During post-simulation discussions, the consultant focused on the appropriate approach to the cases, in relation to the evidence-based international, national and local hospital guidelines as appropriate, in that order of hierarchy, for each specific condition (20–26). Structured feedback/debriefing occurred at the end of the session when the chair discussed the cases and highlighted the lessons learned by getting the trainees to reflect on their performance and discuss strategies for using these lessons to improve their daily practice. The discussions were interactive, and the trainees had ample opportunity to ask any further questions regarding the diagnosis or management of the simulated cases. The trainees were not ranked or scored on their performance. However, they were informed about the accuracy of their diagnosis during the simulations by the moderators as described above.

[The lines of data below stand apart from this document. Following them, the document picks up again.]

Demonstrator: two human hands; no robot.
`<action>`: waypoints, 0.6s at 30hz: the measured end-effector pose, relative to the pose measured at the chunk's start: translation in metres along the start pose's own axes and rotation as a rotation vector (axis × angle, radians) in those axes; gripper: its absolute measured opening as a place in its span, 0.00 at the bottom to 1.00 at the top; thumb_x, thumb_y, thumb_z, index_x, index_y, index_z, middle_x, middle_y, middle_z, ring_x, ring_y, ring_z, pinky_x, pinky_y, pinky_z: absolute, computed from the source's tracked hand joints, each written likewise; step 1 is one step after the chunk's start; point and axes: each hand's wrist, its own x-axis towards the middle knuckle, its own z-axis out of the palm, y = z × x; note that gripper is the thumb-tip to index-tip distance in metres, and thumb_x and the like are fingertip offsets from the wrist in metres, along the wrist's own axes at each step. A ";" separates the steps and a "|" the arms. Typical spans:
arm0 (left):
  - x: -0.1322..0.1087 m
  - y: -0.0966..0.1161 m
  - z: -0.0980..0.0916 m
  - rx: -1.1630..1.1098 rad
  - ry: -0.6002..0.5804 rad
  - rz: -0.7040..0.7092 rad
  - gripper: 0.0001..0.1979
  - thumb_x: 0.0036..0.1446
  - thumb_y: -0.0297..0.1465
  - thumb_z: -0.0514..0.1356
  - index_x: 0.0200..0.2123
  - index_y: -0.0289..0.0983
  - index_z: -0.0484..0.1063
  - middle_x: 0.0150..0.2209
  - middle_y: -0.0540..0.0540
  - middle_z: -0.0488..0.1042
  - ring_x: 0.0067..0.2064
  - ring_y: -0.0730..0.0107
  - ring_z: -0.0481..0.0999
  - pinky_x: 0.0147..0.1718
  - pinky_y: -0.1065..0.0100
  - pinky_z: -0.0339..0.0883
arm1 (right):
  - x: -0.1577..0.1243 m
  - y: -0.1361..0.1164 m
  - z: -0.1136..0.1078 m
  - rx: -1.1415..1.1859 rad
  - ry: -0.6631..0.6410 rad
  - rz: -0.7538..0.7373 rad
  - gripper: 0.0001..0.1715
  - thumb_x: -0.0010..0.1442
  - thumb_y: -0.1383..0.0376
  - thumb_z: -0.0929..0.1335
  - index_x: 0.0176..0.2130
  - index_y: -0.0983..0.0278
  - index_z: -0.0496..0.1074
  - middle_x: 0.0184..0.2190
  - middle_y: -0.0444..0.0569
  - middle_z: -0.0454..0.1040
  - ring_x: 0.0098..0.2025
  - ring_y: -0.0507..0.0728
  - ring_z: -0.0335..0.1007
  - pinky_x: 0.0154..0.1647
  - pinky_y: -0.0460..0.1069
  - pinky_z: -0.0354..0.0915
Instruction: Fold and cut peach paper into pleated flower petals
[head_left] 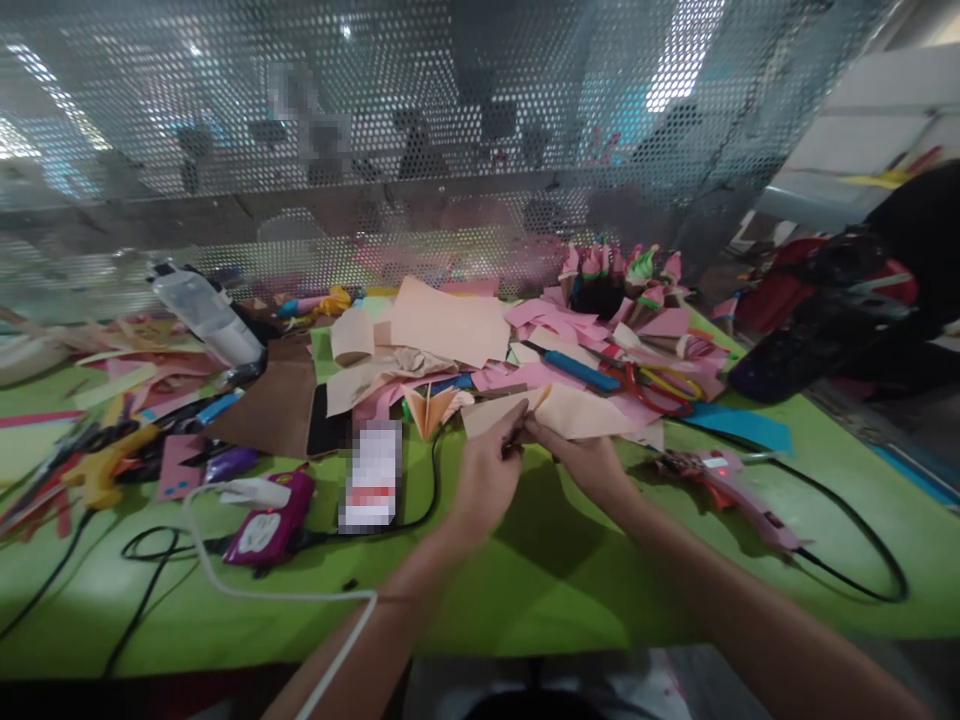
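Both hands work a peach paper (577,410) near the desk's (540,590) middle. The left hand (487,472) and right hand (589,462) each pinch its near edge, fingertips meeting, seemingly pressing a fold. A clean crease calls for steady, aligned edges. Behind lies a paper heap (450,320) with scissors (646,388). A glue gun (739,492) sits lit toward the right edge, its cord (862,545) looping beside the right forearm, and a black cable (433,478) crowds the left hand

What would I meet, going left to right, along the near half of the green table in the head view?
Yellow tool → magenta device → blurred white item → left hand → right hand, both pinching the beige paper → pink glue gun.
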 end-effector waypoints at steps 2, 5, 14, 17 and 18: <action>0.001 0.001 -0.003 0.005 0.040 0.020 0.35 0.46 0.13 0.53 0.56 0.40 0.73 0.53 0.45 0.77 0.55 0.61 0.75 0.59 0.58 0.64 | -0.002 -0.005 0.001 0.036 -0.027 0.012 0.22 0.50 0.53 0.74 0.42 0.61 0.77 0.41 0.51 0.80 0.45 0.63 0.75 0.49 0.57 0.69; 0.006 0.004 -0.009 -0.065 0.084 -0.008 0.33 0.46 0.13 0.53 0.53 0.41 0.75 0.52 0.46 0.78 0.56 0.62 0.75 0.59 0.58 0.65 | -0.001 -0.009 -0.003 -0.069 -0.031 -0.026 0.22 0.47 0.54 0.76 0.40 0.61 0.77 0.39 0.52 0.80 0.42 0.63 0.76 0.45 0.56 0.70; 0.021 0.003 -0.025 -0.441 0.169 -0.319 0.27 0.41 0.20 0.64 0.49 0.35 0.76 0.38 0.44 0.82 0.38 0.66 0.80 0.32 0.70 0.75 | 0.011 -0.007 -0.023 -0.441 0.341 -0.308 0.22 0.50 0.56 0.74 0.43 0.60 0.70 0.38 0.49 0.70 0.35 0.56 0.67 0.35 0.52 0.67; 0.020 0.003 -0.023 -0.456 0.171 -0.316 0.27 0.40 0.21 0.65 0.48 0.34 0.76 0.38 0.44 0.82 0.38 0.66 0.80 0.32 0.70 0.75 | 0.016 -0.003 -0.026 -0.369 0.452 -0.274 0.36 0.43 0.55 0.77 0.49 0.61 0.66 0.44 0.52 0.68 0.43 0.60 0.67 0.43 0.56 0.67; 0.019 0.004 -0.022 -0.455 0.168 -0.312 0.27 0.40 0.21 0.64 0.48 0.34 0.76 0.38 0.44 0.82 0.38 0.66 0.80 0.32 0.70 0.75 | 0.017 -0.001 -0.026 -0.287 0.433 -0.215 0.40 0.41 0.55 0.78 0.51 0.61 0.65 0.45 0.52 0.69 0.44 0.61 0.68 0.44 0.56 0.67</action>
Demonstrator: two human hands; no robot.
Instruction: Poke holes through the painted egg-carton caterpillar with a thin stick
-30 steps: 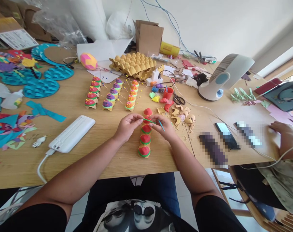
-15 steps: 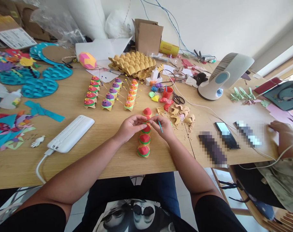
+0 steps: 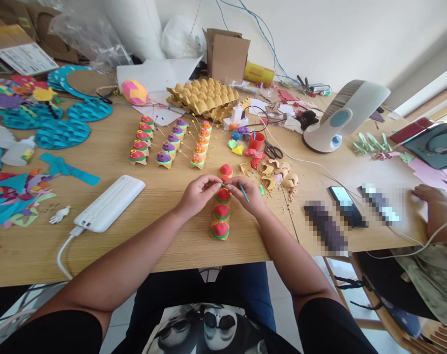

The confidence of the trainees (measured using a Likert scale ranging from strongly disagree to strongly agree) in approaching different pituitary and diabetes cases was assessed pre- and post-simulation (27,28). These data were then categorised into three groups: (i) confident: for those who responded with strongly agree and agree; (ii) not confident: for those who responded with disagree and strongly disagree; (iii) unsure: for those who responded with agree somewhat, disagree somewhat and undecided. The confidence levels of managing cases pre- and post-simulation are reported using frequencies, percentages, and are displayed in bar charts. Due to the nature of the data, Wilcoxon rank sum tests (significance set at p<0.05) were deemed appropriate (using STATA MP/4 (Statacorp 2017)) to statistically compare confidence levels pre- and post-simulation. Significant tests are highlighted using an asterix.
Improvements in trainees’ confidence levels pre- and post-simulation of simulated scenarios (endocrine session – NFPA, craniopharyngioma, macroprolactinoma, acromegaly, Cushing’s disease; diabetes session - interpreting Libre reading, interpreting CGM reading, hypoglycaemic unawareness, and monogenic diabetes) vs. non-simulated scenarios (endocrine session – microprolactinoma, pituitary apoplexy, thyrotropinoma, gonadotropinoma, pituitary carcinoma; diabetes session - neuropathy, gestational diabetes, blood glucose meters, and ketone meters) were also displayed using frequencies, percentages, bar charts, and were also statistically tested using Wilcoxon rank sum.
In addition to views on the management of the cases, trainees were also asked to comment on their overall impression of the session, the consultant’s contribution during discussion and their interaction with the moderators.